Instructions to follow
Every entry below must be copied exactly, with nothing left out.

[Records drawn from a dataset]
- - - - - - -
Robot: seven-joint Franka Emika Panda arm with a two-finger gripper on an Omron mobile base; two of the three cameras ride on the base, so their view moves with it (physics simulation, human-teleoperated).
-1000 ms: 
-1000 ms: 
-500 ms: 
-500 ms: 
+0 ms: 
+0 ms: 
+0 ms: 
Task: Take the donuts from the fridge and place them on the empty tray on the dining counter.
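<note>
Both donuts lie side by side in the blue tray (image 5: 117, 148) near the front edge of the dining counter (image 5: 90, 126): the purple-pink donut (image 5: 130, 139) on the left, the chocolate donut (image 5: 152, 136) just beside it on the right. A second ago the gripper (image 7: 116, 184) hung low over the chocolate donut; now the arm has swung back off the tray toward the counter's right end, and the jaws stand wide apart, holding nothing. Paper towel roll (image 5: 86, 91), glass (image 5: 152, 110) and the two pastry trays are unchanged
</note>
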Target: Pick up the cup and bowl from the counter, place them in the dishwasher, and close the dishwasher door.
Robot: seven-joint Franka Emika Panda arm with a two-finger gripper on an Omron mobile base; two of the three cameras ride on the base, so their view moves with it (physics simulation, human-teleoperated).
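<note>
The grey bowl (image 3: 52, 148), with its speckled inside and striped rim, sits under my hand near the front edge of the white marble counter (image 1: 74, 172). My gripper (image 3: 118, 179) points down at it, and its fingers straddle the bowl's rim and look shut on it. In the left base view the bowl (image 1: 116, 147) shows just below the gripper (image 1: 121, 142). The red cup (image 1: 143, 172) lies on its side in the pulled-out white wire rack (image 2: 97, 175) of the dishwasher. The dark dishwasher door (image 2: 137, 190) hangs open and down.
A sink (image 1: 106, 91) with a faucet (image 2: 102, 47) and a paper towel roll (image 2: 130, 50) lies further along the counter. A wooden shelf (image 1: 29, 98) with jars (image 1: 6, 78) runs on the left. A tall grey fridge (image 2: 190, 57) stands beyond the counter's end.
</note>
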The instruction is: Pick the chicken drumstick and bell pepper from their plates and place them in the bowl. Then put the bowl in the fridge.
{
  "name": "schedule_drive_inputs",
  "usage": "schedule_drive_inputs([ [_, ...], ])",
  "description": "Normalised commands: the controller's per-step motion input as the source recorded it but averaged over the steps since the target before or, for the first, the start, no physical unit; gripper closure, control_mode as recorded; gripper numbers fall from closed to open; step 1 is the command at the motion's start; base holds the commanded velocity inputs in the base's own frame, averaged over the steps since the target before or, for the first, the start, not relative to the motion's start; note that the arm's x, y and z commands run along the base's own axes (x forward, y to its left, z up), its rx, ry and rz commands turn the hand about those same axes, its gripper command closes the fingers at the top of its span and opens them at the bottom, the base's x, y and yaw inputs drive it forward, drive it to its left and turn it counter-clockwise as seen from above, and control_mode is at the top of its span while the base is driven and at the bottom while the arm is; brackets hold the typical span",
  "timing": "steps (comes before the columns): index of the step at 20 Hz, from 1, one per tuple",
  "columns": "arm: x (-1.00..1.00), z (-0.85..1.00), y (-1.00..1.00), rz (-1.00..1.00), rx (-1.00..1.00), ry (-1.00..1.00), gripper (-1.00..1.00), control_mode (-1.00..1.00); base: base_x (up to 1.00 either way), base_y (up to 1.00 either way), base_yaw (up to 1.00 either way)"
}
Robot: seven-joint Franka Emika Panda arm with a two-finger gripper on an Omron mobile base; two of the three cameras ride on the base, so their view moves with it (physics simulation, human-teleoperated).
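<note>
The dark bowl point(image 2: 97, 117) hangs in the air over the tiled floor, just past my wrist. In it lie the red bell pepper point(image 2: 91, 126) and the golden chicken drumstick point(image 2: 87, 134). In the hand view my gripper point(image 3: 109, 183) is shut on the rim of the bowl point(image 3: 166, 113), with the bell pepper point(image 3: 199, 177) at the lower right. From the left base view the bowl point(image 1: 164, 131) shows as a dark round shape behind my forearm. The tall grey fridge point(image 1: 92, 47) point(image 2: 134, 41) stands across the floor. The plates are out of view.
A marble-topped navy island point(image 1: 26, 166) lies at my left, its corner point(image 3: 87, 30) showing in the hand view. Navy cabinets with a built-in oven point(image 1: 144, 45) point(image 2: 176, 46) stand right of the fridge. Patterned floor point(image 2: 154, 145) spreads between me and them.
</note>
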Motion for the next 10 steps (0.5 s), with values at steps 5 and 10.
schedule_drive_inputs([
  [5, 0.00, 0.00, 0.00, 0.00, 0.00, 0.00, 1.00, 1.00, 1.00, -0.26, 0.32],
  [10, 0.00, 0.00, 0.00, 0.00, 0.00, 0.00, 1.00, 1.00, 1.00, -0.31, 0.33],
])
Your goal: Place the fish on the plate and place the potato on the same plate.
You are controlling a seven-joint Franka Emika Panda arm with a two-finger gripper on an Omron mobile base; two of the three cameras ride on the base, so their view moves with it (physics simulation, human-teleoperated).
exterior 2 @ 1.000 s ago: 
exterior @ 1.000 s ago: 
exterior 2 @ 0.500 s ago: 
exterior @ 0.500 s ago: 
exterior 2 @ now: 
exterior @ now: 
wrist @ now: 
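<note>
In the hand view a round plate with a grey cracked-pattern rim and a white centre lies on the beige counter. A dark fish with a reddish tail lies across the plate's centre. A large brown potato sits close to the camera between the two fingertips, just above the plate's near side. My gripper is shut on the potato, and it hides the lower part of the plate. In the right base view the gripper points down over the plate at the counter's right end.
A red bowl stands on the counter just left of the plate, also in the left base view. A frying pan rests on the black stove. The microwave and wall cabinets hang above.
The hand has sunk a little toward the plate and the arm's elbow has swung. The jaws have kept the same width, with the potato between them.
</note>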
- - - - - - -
The completed task
Robot: seven-joint Franka Emika Panda arm with a two-finger gripper on an Omron mobile base; two of the three cameras ride on the base, so their view moves with it (physics simulation, human-teleoperated).
-1000 ms: 
-1000 ms: 
-500 ms: 
-500 ms: 
+0 ms: 
+0 ms: 
+0 ms: 
Task: Take the donuts from the fridge and place them on the empty tray on the dining counter.
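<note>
Both donuts lie side by side in the blue tray (image 5: 117, 148) near the front edge of the dining counter (image 5: 90, 126): the purple-pink donut (image 5: 130, 139) on the left, the chocolate donut (image 5: 152, 136) just beside it on the right. A second ago the gripper (image 7: 116, 184) hung low over the chocolate donut; now the arm has swung back off the tray toward the counter's right end, and the jaws stand wide apart, holding nothing. Paper towel roll (image 5: 86, 91), glass (image 5: 152, 110) and the two pastry trays are unchanged
</note>
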Target: Pick up the cup and bowl from the counter, place them in the dishwasher, and close the dishwasher door.
Robot: seven-joint Franka Emika Panda arm with a two-finger gripper on an Omron mobile base; two of the three cameras ride on the base, so their view moves with it (physics simulation, human-teleoperated).
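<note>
The grey bowl (image 3: 52, 148), with its speckled inside and striped rim, sits under my hand near the front edge of the white marble counter (image 1: 74, 172). My gripper (image 3: 118, 179) points down at it, and its fingers straddle the bowl's rim and look shut on it. In the left base view the bowl (image 1: 116, 147) shows just below the gripper (image 1: 121, 142). The red cup (image 1: 143, 172) lies on its side in the pulled-out white wire rack (image 2: 97, 175) of the dishwasher. The dark dishwasher door (image 2: 137, 190) hangs open and down.
A sink (image 1: 106, 91) with a faucet (image 2: 102, 47) and a paper towel roll (image 2: 130, 50) lies further along the counter. A wooden shelf (image 1: 29, 98) with jars (image 1: 6, 78) runs on the left. A tall grey fridge (image 2: 190, 57) stands beyond the counter's end.
</note>
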The instruction is: Pick the chicken drumstick and bell pepper from their plates and place them in the bowl. Then put the bowl in the fridge.
{
  "name": "schedule_drive_inputs",
  "usage": "schedule_drive_inputs([ [_, ...], ])",
  "description": "Normalised commands: the controller's per-step motion input as the source recorded it but averaged over the steps since the target before or, for the first, the start, no physical unit; gripper closure, control_mode as recorded; gripper numbers fall from closed to open; step 1 is the command at the motion's start; base holds the commanded velocity inputs in the base's own frame, averaged over the steps since the target before or, for the first, the start, not relative to the motion's start; note that the arm's x, y and z commands run along the base's own axes (x forward, y to its left, z up), its rx, ry and rz commands turn the hand about those same axes, its gripper command closes the fingers at the top of its span and opens them at the bottom, the base's x, y and yaw inputs drive it forward, drive it to its left and turn it counter-clockwise as seen from above, and control_mode is at the top of its span while the base is driven and at the bottom while the arm is; brackets hold the typical span",
  "timing": "steps (comes before the columns): index of the step at 20 Hz, from 1, one per tuple",
  "columns": "arm: x (-1.00..1.00), z (-0.85..1.00), y (-1.00..1.00), rz (-1.00..1.00), rx (-1.00..1.00), ry (-1.00..1.00), gripper (-1.00..1.00), control_mode (-1.00..1.00); base: base_x (up to 1.00 either way), base_y (up to 1.00 either way), base_yaw (up to 1.00 either way)"
}
Robot: seven-joint Franka Emika Panda arm with a two-finger gripper on an Omron mobile base; two of the three cameras ride on the base, so their view moves with it (physics simulation, human-teleoperated).
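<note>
The dark bowl point(image 2: 97, 117) hangs in the air over the tiled floor, just past my wrist. In it lie the red bell pepper point(image 2: 91, 126) and the golden chicken drumstick point(image 2: 87, 134). In the hand view my gripper point(image 3: 109, 183) is shut on the rim of the bowl point(image 3: 166, 113), with the bell pepper point(image 3: 199, 177) at the lower right. From the left base view the bowl point(image 1: 164, 131) shows as a dark round shape behind my forearm. The tall grey fridge point(image 1: 92, 47) point(image 2: 134, 41) stands across the floor. The plates are out of view.
A marble-topped navy island point(image 1: 26, 166) lies at my left, its corner point(image 3: 87, 30) showing in the hand view. Navy cabinets with a built-in oven point(image 1: 144, 45) point(image 2: 176, 46) stand right of the fridge. Patterned floor point(image 2: 154, 145) spreads between me and them.
</note>
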Motion for the next 10 steps (0.5 s), with values at steps 5 and 10.
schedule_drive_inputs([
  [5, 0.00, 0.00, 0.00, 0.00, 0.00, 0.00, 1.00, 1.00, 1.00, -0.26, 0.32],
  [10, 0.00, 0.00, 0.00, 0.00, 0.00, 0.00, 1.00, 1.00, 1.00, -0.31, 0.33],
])
Your goal: Place the fish on the plate and place the potato on the same plate.
You are controlling a seven-joint Franka Emika Panda arm with a two-finger gripper on an Omron mobile base; two of the three cameras ride on the base, so their view moves with it (physics simulation, human-teleoperated).
exterior 2 @ 1.000 s ago: 
exterior @ 1.000 s ago: 
exterior 2 @ 0.500 s ago: 
exterior @ 0.500 s ago: 
exterior 2 @ now: 
exterior @ now: 
wrist @ now: 
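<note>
In the hand view a round plate with a grey cracked-pattern rim and a white centre lies on the beige counter. A dark fish with a reddish tail lies across the plate's centre. A large brown potato sits close to the camera between the two fingertips, just above the plate's near side. My gripper is shut on the potato, and it hides the lower part of the plate. In the right base view the gripper points down over the plate at the counter's right end.
A red bowl stands on the counter just left of the plate, also in the left base view. A frying pan rests on the black stove. The microwave and wall cabinets hang above.
The hand has sunk a little toward the plate and the arm's elbow has swung. The jaws have kept the same width, with the potato between them.
</note>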

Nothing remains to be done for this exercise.